Start of Block
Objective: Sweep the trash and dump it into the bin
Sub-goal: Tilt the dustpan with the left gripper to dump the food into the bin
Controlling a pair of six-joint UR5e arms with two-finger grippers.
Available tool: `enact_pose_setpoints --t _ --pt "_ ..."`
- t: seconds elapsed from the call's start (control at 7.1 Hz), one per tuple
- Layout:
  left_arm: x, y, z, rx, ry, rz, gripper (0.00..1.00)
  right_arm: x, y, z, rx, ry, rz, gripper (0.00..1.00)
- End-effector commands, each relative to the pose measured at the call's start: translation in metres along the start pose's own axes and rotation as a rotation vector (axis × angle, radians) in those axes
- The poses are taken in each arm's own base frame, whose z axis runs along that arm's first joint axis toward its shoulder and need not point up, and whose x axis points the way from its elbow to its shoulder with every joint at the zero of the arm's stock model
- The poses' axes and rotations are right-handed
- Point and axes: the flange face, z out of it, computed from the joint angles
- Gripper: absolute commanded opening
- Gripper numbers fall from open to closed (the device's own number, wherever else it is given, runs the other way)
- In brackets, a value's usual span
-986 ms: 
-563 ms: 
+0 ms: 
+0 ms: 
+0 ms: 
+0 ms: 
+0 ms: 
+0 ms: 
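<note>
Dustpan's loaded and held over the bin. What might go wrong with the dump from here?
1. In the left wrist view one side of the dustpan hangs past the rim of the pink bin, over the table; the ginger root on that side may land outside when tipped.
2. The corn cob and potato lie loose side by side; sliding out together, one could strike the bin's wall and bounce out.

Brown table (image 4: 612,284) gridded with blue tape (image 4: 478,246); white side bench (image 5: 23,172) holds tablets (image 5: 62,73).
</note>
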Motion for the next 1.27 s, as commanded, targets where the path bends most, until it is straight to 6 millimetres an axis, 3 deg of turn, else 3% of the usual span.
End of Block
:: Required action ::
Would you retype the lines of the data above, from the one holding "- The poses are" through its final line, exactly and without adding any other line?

:: Output for this task ::
- The poses are taken in each arm's own base frame, whose z axis runs along that arm's first joint axis toward its shoulder and need not point up, and whose x axis points the way from its elbow to its shoulder with every joint at the zero of the arm's stock model
- The poses' axes and rotations are right-handed
- Point and axes: the flange face, z out of it, computed from the joint angles
- Gripper: absolute commanded opening
- Gripper numbers fall from open to closed (the device's own number, wherever else it is given, runs the other way)
- In brackets, a value's usual span
-986 ms: 
-563 ms: 
+0 ms: 
+0 ms: 
+0 ms: 
+0 ms: 
+0 ms: 
+0 ms: 
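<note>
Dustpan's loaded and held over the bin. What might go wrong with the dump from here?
1. In the left wrist view one side of the dustpan hangs past the rim of the pink bin, over the table; the ginger root on that side may land outside when tipped.
2. The corn cob and potato lie loose side by side; sliding out together, one could strike the bin's wall and bounce out.

Brown table (image 4: 612,284) gridded with blue tape (image 4: 478,246); white side bench (image 5: 23,172) holds tablets (image 5: 62,73).
</note>
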Motion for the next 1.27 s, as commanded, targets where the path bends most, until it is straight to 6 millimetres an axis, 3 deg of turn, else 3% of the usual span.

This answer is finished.